### Information shown
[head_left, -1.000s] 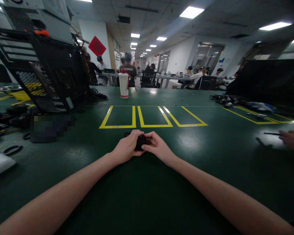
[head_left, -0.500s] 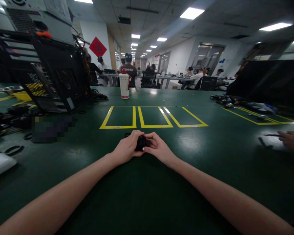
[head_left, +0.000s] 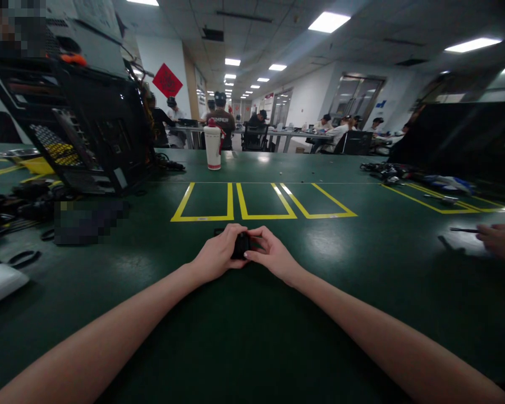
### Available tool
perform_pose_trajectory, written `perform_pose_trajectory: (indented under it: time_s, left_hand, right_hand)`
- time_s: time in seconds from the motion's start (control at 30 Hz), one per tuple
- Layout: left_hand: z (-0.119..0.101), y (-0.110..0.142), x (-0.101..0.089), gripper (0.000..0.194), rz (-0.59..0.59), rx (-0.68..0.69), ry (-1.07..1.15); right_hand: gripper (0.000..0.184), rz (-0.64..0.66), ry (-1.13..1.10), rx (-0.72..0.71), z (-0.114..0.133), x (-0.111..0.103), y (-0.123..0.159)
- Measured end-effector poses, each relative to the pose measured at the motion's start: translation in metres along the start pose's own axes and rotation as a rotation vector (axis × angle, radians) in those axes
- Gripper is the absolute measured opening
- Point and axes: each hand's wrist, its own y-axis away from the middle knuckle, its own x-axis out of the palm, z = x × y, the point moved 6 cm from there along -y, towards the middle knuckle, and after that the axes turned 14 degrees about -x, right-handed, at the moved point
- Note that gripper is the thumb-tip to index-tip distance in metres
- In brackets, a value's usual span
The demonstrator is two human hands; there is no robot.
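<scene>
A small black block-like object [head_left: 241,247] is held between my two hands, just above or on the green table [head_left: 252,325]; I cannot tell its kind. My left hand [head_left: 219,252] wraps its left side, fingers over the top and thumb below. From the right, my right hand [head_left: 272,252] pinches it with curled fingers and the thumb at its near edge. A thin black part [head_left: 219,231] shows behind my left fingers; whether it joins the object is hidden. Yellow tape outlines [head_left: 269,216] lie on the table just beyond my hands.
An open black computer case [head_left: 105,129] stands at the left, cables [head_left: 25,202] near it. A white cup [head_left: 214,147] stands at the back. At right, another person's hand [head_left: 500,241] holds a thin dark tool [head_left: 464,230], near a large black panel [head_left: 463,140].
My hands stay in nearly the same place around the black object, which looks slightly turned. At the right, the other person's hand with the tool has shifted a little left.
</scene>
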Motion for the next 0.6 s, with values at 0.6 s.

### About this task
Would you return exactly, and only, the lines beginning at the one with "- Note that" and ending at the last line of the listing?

### Result below
- Note that gripper is the thumb-tip to index-tip distance in metres
- In brackets, a value's usual span
The demonstrator is two human hands; there is no robot.
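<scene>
A small black block-like object [head_left: 241,247] is held between my two hands, just above or on the green table [head_left: 252,325]; I cannot tell its kind. My left hand [head_left: 219,252] wraps its left side, fingers over the top and thumb below. From the right, my right hand [head_left: 272,252] pinches it with curled fingers and the thumb at its near edge. A thin black part [head_left: 219,231] shows behind my left fingers; whether it joins the object is hidden. Yellow tape outlines [head_left: 269,216] lie on the table just beyond my hands.
An open black computer case [head_left: 105,129] stands at the left, cables [head_left: 25,202] near it. A white cup [head_left: 214,147] stands at the back. At right, another person's hand [head_left: 500,241] holds a thin dark tool [head_left: 464,230], near a large black panel [head_left: 463,140].
My hands stay in nearly the same place around the black object, which looks slightly turned. At the right, the other person's hand with the tool has shifted a little left.
</scene>
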Motion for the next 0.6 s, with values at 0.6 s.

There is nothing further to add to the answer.